The following sections describe the steps to take in the event of different failure types.
Handling a node failure on either site in a stretched cluster environment is no different than managing one in a traditional or standalone Azure Stack HCI cluster. A complete node failure would result in operating system or HBA corruption or complete hardware failure on the node. In either case, restoring system functionality is the priority.
The high level steps to do this are:
- Replace the hardware as needed.
- Re-install the operating system on the operating system drives (if needed).
- Join the system to the domain.
- Ensure you assign the new node IPs specific to the site where the node is hosted.

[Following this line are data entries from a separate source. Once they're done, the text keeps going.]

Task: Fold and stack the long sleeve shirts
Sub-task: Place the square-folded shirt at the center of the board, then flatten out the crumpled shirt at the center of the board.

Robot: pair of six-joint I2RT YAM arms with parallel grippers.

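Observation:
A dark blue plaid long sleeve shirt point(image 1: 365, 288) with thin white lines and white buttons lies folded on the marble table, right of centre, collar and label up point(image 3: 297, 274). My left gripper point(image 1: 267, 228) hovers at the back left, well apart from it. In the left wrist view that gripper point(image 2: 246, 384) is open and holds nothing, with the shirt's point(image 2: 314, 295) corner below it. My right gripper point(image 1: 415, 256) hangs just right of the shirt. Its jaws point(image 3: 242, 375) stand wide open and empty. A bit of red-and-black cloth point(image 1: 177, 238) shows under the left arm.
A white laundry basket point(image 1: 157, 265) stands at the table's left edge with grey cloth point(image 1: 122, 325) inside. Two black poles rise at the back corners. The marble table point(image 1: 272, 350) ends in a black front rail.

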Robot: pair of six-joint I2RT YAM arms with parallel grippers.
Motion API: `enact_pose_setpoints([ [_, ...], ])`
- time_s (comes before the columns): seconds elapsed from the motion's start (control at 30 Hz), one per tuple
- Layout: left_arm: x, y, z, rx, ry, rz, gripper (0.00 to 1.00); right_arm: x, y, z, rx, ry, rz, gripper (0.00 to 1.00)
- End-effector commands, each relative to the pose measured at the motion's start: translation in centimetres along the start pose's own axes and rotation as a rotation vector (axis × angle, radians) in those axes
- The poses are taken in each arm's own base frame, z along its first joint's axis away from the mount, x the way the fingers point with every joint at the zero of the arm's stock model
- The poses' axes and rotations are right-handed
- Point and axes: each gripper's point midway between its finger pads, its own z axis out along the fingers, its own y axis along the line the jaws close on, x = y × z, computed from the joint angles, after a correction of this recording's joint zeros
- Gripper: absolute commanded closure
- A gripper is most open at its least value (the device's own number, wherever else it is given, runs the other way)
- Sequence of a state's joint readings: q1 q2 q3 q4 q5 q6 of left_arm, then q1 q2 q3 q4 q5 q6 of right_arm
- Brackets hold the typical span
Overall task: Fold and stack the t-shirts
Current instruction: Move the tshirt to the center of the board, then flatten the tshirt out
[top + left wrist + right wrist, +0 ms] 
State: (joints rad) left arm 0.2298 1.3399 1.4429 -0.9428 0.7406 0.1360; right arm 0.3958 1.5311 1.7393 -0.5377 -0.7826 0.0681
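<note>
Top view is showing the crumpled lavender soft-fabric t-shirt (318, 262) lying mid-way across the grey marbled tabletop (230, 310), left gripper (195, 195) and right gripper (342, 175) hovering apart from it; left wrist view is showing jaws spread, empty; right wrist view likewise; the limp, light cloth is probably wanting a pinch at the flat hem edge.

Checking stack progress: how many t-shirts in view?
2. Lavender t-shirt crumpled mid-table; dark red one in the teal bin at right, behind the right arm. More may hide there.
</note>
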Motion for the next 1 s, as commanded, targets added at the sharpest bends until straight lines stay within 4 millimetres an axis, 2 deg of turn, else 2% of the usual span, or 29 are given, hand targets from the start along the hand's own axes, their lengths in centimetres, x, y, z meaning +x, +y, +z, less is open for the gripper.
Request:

- Add the node to the existing stretched cluster.
- Based on the IP subnets used or the Cluster Fault Domains added, the cluster adds the drives to the correct pool.
- Wait for the storage jobs to complete.
- During this process the workloads on the affected site would still be running and there should be no interruption of replication.

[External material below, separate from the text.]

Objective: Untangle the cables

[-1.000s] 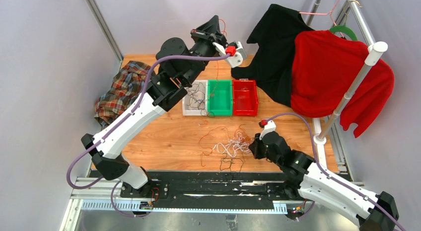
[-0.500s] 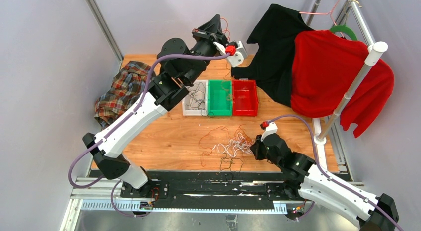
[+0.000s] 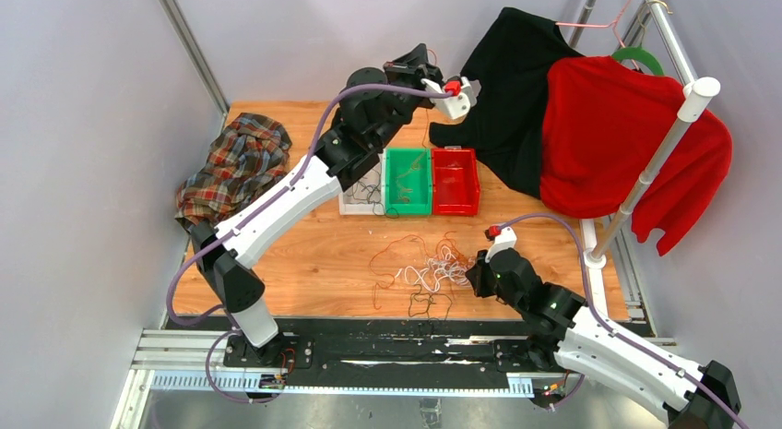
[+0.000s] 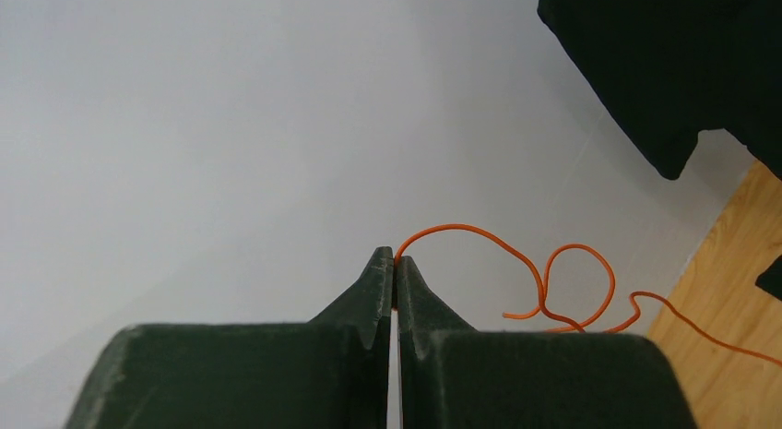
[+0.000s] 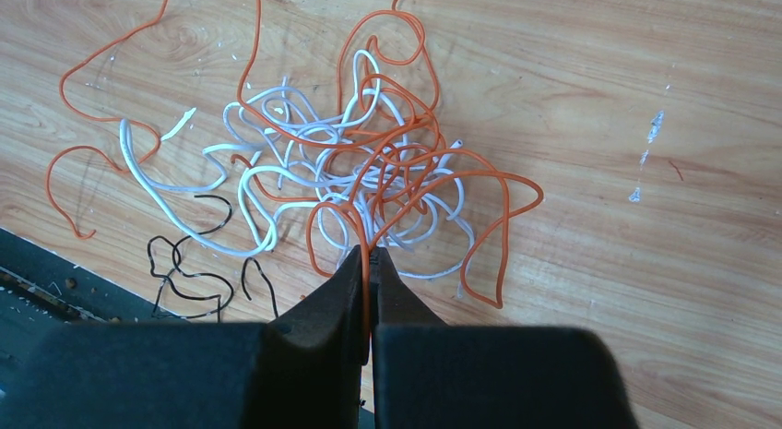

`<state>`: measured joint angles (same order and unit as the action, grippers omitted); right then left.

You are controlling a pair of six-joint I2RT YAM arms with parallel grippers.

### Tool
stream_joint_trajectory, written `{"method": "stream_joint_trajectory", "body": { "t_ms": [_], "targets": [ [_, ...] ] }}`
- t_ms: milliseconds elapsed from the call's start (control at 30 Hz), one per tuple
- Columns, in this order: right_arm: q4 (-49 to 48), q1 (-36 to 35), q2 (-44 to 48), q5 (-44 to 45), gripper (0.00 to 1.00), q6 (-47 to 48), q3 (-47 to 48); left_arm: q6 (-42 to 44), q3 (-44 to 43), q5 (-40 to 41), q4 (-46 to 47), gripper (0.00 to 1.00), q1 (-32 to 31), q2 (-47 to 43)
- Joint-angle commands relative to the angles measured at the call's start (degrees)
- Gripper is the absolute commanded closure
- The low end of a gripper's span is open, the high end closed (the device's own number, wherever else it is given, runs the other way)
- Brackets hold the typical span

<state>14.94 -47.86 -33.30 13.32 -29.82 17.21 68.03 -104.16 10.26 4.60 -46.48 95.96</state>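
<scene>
The cables lie in a tangle [image 3: 429,272] of orange, white and black wires on the wooden table in front of the bins. My right gripper [image 5: 369,254] rests at the tangle's near right edge [image 3: 472,268], shut on an orange cable [image 5: 364,221] that runs up into the knot [image 5: 369,161]. White loops [image 5: 249,180] and a black wire [image 5: 184,281] spread to the left. My left gripper [image 4: 395,258] is raised high near the back wall [image 3: 426,53]. It is shut on the end of another orange cable [image 4: 461,228], which curls off to the right.
A white tray [image 3: 355,206], a green bin [image 3: 408,208] and a red bin [image 3: 456,208] stand side by side behind the tangle, each with wires inside. A plaid cloth [image 3: 231,166] lies at the left; black [image 3: 516,78] and red [image 3: 627,143] garments hang at the right.
My left arm has stretched out and swung to the right along the back wall, carrying its orange cable. The right gripper and the tangle have stayed put.
</scene>
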Motion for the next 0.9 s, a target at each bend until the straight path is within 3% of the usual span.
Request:
{"method": "stream_joint_trajectory", "body": {
  "t_ms": [0,533,867],
  "targets": [
    [0.2,0.6,0.8,1.0,0.99,-0.8,-0.5,-2.8,-0.1,-0.3,3.0,1.0,1.8,0.7],
    [-0.3,0.6,1.1,1.8,0.99,-2.0,-0.4,-20.3,9.6,2.0,-19.5,1.0,2.7,0.7],
    [-2.3,0.6,0.0,1.5,0.99,-4.1,-0.8,-26.1,3.5,-1.2,-28.0,1.0,2.7,10.8]
  ]
}}
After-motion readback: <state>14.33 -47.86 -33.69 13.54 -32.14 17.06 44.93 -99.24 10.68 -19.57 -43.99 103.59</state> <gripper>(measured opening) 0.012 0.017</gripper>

A site failure in a stretched cluster topology requires rebuilding all of the nodes of the affected site. If the failure happens at the primary site, the following scenarios occur:
- All volumes hosted on the affected site and associated VMs become inaccessible.

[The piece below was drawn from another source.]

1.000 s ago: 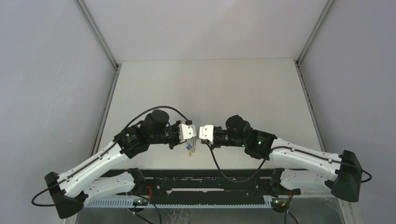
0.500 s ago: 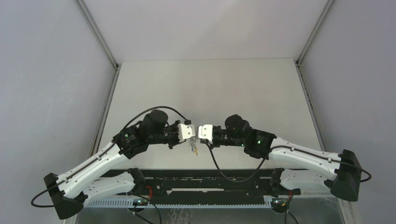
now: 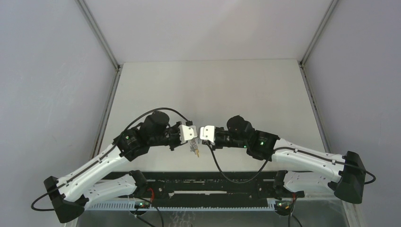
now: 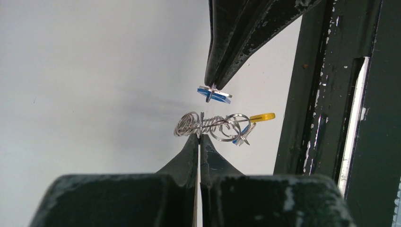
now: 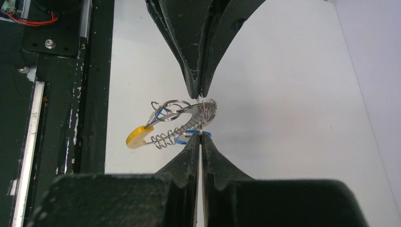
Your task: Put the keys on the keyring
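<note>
The keyring (image 4: pixel 208 125) is a silvery coiled loop with a yellow section (image 4: pixel 262 117). It hangs between the two grippers above the table. My left gripper (image 4: pixel 199 137) is shut on its coil. A small ring on it carries one blue-headed key (image 4: pixel 243 135). My right gripper (image 5: pixel 200 137) is shut on a second blue key (image 5: pixel 191 134) and holds it against the coil. In the left wrist view this key (image 4: pixel 213 93) sits just above the coil. In the top view the keyring (image 3: pixel 195 150) hangs below the two meeting grippers.
A black metal rail (image 3: pixel 208 182) runs along the table's near edge, close under the keyring; it also shows in the left wrist view (image 4: pixel 331 94). The pale table (image 3: pixel 208 90) stretches away behind the grippers, with grey walls on both sides.
The hanging keyring has swung a little to the right beneath the grippers. Both grippers have shifted very slightly left and stay shut.
</note>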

- After a brief period, the volumes move to the secondary site.
- The VMs restart on the secondary site.
- Depending on whether synchronous or asynchronous replication is being used, you either have zero data loss or data loss within the limits of the defined RPO:
- For the replica volumes configured with synchronous replication, the VMs are crash consistent. Application recovery depends on the available backup/recovery of the application.
- For the replica volumes configured with asynchronous replication, the VMs are not crash consistent. The default RPO is 30 seconds. It can be configured using PowerShell or Windows Admin Center. Application recovery still depends on the available backup/recovery of the application.
Follow these steps to recover the nodes on the failed site:
- Remove the failed nodes from the cluster and remove the computer names from the Active Directory.
- Remove SRPartnership and SRGroups using PowerShell cmdlets. Replication can also be disabled from the Failover Cluster Manager.
- Bring up all the nodes on the affected site. The node names and IPs used should be the same as those used before the crash.
- Join the nodes to the domain.
- Add all the nodes to the existing stretched cluster at the same time.
- All drives in the new site will be added to a new pool.
- Re-create and enable replication for replica volumes and associated log volumes using Failover Cluster Manager or PowerShell cmdlets.